**Assignment:** Set down the whole listing below exactly, without pictures.

**Data to use:**
+===+

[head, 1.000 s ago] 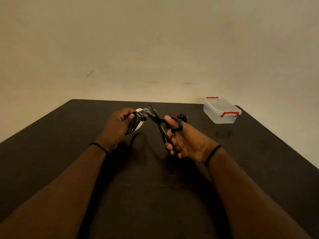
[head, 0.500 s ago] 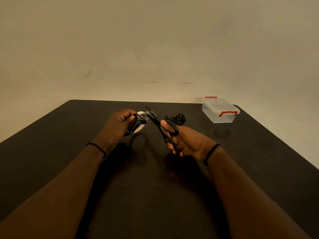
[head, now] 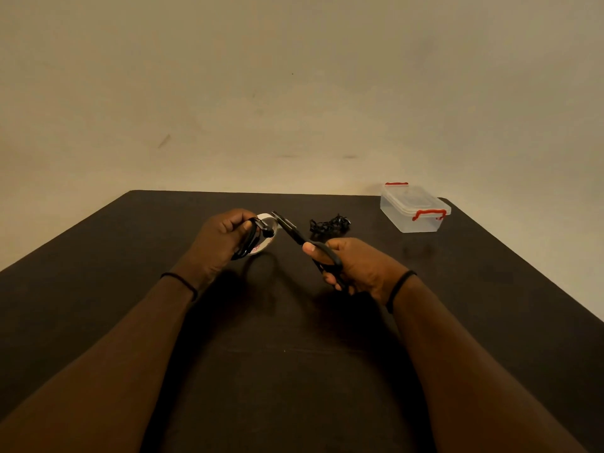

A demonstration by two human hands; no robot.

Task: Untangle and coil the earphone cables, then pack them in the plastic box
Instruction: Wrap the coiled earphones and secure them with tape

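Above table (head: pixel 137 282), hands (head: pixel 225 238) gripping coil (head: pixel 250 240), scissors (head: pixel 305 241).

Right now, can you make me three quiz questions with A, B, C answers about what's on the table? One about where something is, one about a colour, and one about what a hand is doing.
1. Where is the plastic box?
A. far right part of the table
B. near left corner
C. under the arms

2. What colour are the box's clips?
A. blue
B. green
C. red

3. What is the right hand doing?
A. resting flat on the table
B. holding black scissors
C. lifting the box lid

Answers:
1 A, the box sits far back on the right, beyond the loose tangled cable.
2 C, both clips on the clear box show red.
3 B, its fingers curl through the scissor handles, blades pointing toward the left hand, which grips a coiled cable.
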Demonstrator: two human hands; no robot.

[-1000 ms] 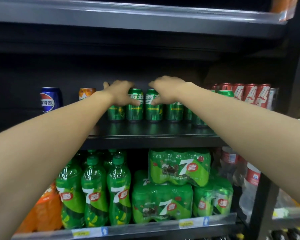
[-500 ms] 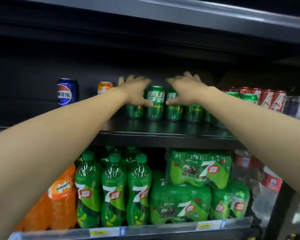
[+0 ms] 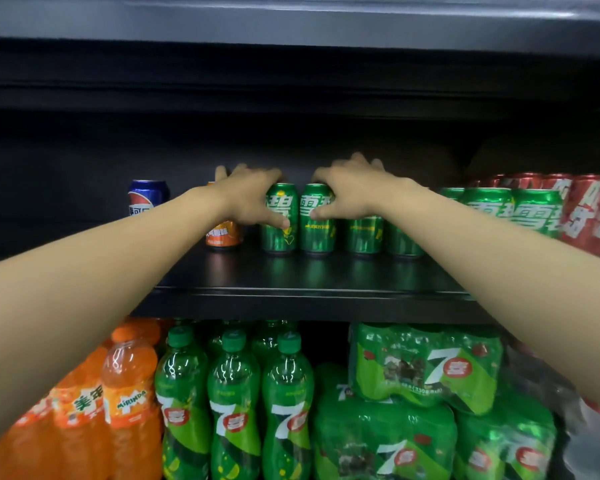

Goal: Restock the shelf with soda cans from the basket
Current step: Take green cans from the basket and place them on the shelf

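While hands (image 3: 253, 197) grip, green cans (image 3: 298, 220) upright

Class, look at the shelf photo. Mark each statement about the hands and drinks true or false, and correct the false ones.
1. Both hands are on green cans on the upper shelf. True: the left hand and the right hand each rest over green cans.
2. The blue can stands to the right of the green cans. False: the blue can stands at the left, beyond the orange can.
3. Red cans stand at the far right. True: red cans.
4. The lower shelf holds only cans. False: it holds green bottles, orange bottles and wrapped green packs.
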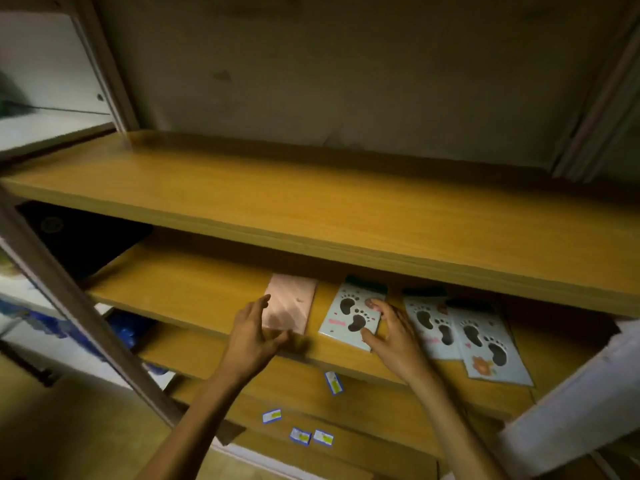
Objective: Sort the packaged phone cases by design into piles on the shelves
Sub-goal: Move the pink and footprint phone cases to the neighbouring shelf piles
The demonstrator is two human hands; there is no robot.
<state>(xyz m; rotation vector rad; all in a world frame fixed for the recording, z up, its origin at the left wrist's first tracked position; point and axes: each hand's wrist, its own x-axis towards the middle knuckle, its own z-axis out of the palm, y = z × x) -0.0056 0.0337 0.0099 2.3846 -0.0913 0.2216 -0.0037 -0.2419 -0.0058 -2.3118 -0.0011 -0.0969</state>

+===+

**Finished task:**
[head, 1.000 s ago] 
[head, 0.500 s ago] 
[head, now] 

A demonstration by two human hands; no robot.

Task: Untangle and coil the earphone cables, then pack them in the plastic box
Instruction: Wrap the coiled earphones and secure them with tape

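Above table (head: pixel 137 282), hands (head: pixel 225 238) gripping coil (head: pixel 250 240), scissors (head: pixel 305 241).

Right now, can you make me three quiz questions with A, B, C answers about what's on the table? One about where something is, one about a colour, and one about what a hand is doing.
1. Where is the plastic box?
A. far right part of the table
B. near left corner
C. under the arms

2. What colour are the box's clips?
A. blue
B. green
C. red

3. What is the right hand doing?
A. resting flat on the table
B. holding black scissors
C. lifting the box lid

Answers:
1 A, the box sits far back on the right, beyond the loose tangled cable.
2 C, both clips on the clear box show red.
3 B, its fingers curl through the scissor handles, blades pointing toward the left hand, which grips a coiled cable.
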Demonstrator: two human hands; no robot.

[-1000 ms] 
[-500 ms] 
[+0 ms] 

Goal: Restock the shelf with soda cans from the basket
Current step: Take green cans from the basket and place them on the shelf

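While hands (image 3: 253, 197) grip, green cans (image 3: 298, 220) upright

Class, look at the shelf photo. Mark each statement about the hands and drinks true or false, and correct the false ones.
1. Both hands are on green cans on the upper shelf. True: the left hand and the right hand each rest over green cans.
2. The blue can stands to the right of the green cans. False: the blue can stands at the left, beyond the orange can.
3. Red cans stand at the far right. True: red cans.
4. The lower shelf holds only cans. False: it holds green bottles, orange bottles and wrapped green packs.
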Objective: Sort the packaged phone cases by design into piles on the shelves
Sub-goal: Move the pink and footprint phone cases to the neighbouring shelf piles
The demonstrator is two human hands; there is no robot.
<state>(xyz m; rotation vector rad; all in a world frame fixed for the recording, z up, its origin at the left wrist's first tracked position; point and axes: each hand's wrist, its own x-axis towards the middle knuckle, its own z-axis out of the palm, y = z × x) -0.0056 0.0337 0.0099 2.3846 -0.0913 0.2216 -0.0037 -0.2419 -0.0058 -2.3118 -0.0011 -0.0969</state>

There is nothing further to add to the answer.